The 71st joined the retreat, still encumbered with its guns, and headed along the macadamized Warrenton turnpike — now Route 29 — toward Centreville, Burgess said.

But when it reached the narrow suspension bridge over a stream called Cub Run, the span was blocked by an overturned wagon and other debris.

The banks of the stream were too steep to maneuver the guns across, so they were left.

Burgess said it’s not known what Confederate outfit got the guns, where they might have been used later or even if they survived the war, which ended in 1865.

Forty-three years after the battle, on the rainy Wednesday of June 1, 1904, a nine-foot high granite marker commemorating the death of John Quincy Marr, an early Confederate casualty in the war, was unveiled on the old Fairfax courthouse green.

Marr had been killed in a skirmish on June 1, 1861.

Spectators crowded into the courthouse because of the weather. An orator hailed the South’s role in the war. After dinner, former U.S. senator Eppa Hunton, who as a young rebel officer had fought at Bull Run, spoke.

The two guns may have been in place at the unveiling, or were installed a few years later.

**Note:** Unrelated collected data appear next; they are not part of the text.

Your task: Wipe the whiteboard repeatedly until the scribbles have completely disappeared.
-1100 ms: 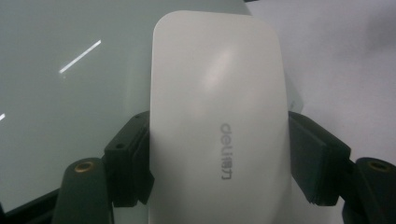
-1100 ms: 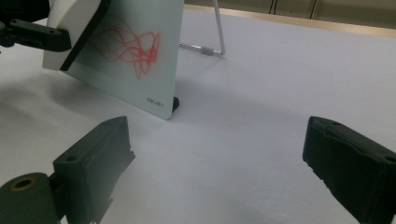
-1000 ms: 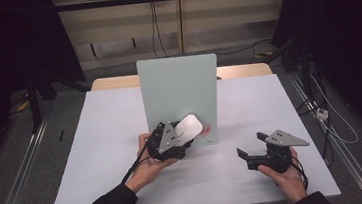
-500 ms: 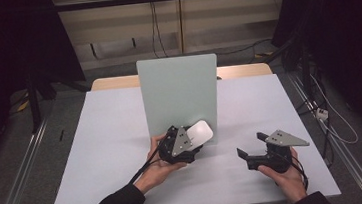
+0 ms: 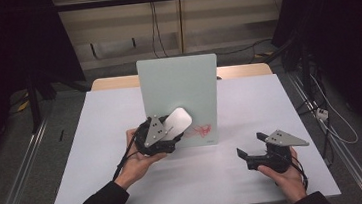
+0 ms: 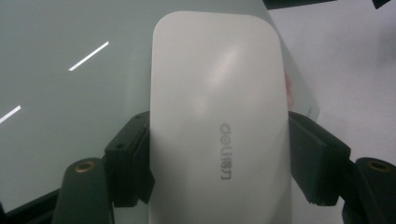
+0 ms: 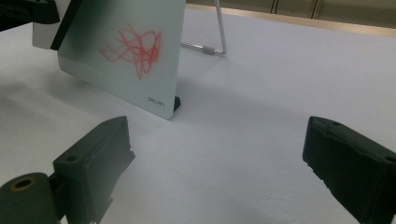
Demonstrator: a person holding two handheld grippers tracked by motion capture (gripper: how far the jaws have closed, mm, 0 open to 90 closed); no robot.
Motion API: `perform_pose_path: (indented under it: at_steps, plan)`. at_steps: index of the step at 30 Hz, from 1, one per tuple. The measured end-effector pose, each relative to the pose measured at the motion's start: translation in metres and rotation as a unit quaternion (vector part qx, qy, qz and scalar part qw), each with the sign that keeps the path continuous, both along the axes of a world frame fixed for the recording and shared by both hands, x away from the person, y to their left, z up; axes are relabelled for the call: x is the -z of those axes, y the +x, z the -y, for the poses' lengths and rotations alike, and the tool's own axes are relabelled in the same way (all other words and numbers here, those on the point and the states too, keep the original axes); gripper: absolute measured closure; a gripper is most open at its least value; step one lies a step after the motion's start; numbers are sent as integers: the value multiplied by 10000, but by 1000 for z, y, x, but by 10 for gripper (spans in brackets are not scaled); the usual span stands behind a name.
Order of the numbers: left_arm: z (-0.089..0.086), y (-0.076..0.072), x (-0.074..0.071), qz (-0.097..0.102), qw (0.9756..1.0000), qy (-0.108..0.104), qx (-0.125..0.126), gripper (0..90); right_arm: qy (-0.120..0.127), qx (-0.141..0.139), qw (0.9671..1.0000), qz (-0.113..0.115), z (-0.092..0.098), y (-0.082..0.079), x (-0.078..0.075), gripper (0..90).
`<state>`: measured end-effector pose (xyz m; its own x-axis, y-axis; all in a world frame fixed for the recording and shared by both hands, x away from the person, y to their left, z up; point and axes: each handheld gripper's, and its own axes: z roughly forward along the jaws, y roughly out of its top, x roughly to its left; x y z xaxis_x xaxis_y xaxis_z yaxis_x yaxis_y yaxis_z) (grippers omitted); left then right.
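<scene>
A pale glass drawing board (image 5: 180, 84) stands upright on the white table (image 5: 97, 140), with a red scribble (image 5: 202, 129) near its lower right corner. My left gripper (image 5: 171, 128) is shut on a white board eraser (image 5: 178, 121) and holds it against the board's face, just left of the scribble. In the left gripper view the eraser (image 6: 219, 121) sits clamped between both black pads (image 6: 133, 158), its grey logo facing the camera. My right gripper (image 5: 249, 144) rests low on the table to the right, open with nothing between its pads (image 7: 100, 154). The scribble (image 7: 135, 46) and board (image 7: 116, 51) lie ahead of it.
A wire stand (image 7: 217, 44) props the board from behind. A wooden strip (image 5: 241, 70) runs along the table's far edge. Cables (image 5: 321, 113) hang off the right side, and a metal rail (image 5: 19, 168) lies on the floor at left.
The left gripper with the eraser dipped down the board, then came back up and to the right, closer to the red scribble. The right gripper has stayed put.
</scene>
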<state>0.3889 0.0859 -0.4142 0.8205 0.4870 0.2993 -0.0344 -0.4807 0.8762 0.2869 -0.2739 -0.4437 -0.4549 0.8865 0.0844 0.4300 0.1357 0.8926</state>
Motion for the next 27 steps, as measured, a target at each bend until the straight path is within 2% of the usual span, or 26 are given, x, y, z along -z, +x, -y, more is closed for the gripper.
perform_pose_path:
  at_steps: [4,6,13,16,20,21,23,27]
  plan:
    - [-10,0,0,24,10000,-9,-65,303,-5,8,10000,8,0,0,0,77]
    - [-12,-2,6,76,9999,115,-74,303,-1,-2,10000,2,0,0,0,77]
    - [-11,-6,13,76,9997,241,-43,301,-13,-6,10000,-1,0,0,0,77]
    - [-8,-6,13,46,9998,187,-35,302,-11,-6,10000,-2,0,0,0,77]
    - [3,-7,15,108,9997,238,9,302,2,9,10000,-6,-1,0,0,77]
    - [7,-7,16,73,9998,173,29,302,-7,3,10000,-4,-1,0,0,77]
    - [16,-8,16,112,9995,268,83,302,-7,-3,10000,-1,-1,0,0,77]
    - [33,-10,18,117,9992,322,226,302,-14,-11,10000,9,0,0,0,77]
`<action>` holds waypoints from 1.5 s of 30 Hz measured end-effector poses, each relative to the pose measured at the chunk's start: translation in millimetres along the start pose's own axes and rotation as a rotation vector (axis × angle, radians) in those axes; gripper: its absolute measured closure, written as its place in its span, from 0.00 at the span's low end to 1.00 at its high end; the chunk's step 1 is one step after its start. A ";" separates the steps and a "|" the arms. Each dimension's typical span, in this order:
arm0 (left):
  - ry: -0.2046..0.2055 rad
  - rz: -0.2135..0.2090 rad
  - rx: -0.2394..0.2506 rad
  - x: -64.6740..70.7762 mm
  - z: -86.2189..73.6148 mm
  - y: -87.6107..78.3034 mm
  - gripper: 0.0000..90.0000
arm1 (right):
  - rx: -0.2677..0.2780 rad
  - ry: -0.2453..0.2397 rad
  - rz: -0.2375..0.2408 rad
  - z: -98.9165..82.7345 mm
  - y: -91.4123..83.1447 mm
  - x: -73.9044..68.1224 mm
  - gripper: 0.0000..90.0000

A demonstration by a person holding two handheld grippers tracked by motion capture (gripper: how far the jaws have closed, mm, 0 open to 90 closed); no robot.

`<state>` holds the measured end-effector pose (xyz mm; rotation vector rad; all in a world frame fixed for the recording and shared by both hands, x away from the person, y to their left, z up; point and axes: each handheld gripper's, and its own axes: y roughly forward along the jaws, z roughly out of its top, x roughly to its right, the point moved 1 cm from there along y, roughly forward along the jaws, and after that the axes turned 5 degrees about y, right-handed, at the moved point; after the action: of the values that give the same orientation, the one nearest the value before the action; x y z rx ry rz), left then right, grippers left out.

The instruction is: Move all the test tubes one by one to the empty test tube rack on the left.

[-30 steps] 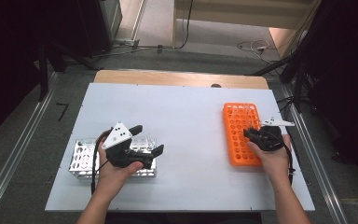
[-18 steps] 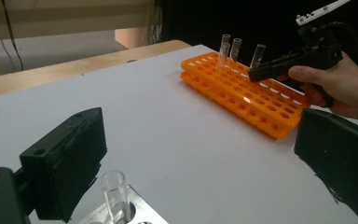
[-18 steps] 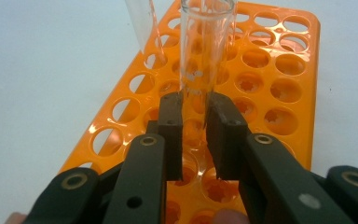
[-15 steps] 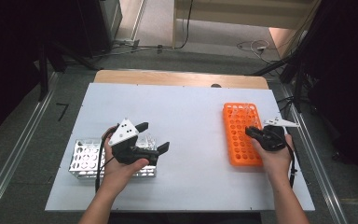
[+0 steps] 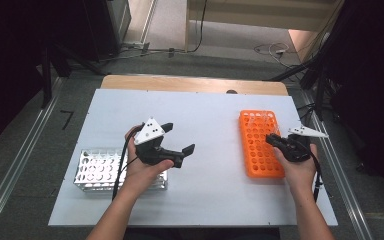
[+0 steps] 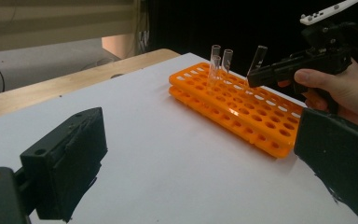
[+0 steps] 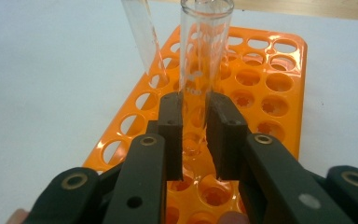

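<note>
Our right gripper (image 7: 195, 135) jaws clamp a glass tube (image 7: 200, 70) over the orange rack (image 5: 260, 145); a tilt could jam it; left gripper (image 5: 177, 145) jaws gape empty

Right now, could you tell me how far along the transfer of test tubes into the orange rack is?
Early. Two glass tubes already stand at the far end of the orange rack. In hand: the right gripper is shut on a third tube above the rack's holes, not yet seated. The left gripper, jaws open and empty, hangs beside the metal rack. Most holes remain unfilled.
</note>
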<state>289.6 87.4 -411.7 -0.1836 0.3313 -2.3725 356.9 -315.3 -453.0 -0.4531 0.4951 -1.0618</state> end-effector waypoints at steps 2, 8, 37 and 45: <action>0.008 -0.003 -0.008 -0.4 -0.6 3.3 0.03 | 0.003 -0.003 0.002 1.1 -1.9 0.2 0.83; 0.021 -0.018 -0.008 4.3 -0.6 5.5 0.03 | 0.019 -0.010 0.029 6.5 -9.3 -2.1 0.83; 0.008 -0.085 0.006 23.9 6.3 10.8 0.07 | 0.034 -0.187 0.216 28.0 -30.3 -81.2 0.83; 0.004 -0.123 0.015 30.2 9.9 10.9 0.18 | -0.009 -0.262 0.289 20.9 -21.0 -118.3 0.83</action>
<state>276.8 57.2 -404.2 -0.1968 0.3120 -2.4964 307.1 -215.0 -404.8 -0.5034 0.3205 -0.7105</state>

Bies said they appear on the site in a postcard from around 1916. It’s not certain where or how they were acquired.

The unveiling came at the height of Confederate “Lost Cause” monument building in the late 1800s and early 1900s, and was reported in newspapers across the country.

Three other Confederate courthouse monuments were unveiled in Virginia the same year, and six the year after that.

Richmond sculptor Edward Valentine created many of the statues that defined the Lost Cause mythology

But 116 years later, following last year’s nationwide protests over racial inequality and the murder of George Floyd by a Minneapolis police officer, a wave of Confederate monument removals took place across the country.

On Nov. 5, the Marr memorial and the two cannons that flanked it were removed.

“Monuments are declarations of our values,” said Fairfax County Supervisor Dalia A. Palchik (D-Providence). “This monument does not reflect the values of our richly diverse community.”

The monument was given to a local historical society.

The Park Service expressed interest in the cannons, knowing the type’s connection to the battle.

Others wanted them, too, including the Navy, Burgess said. “We were afraid that we might not get them,” he said.

But the Park Service prevailed, and received the guns in March.

On Friday, they were taken apart, perhaps for the first time in more than a century.

The gun barrels are still in good shape, but the iron carriages are not, Bies said. A conservator is scheduled to start treating the metal to eliminate rust and old paint.

Park Service experts removed the bolts holding the barrels to the carriages. They carefully hoisted the barrels up and rolled the carriages back. The barrels were then lowered onto padded wooden pallets.

“It’s all worked out well,” said Jason Edwards, a Park Service maintenance team leader. Now the task was to get them out on the field for the anniversary of the battle next month.

“That’s going to be really, really great to see,” he said.

The guns are scheduled to be unveiled on Matthews Hill at 10 a.m. on July 17.

Antonio Olivo contributed to this report.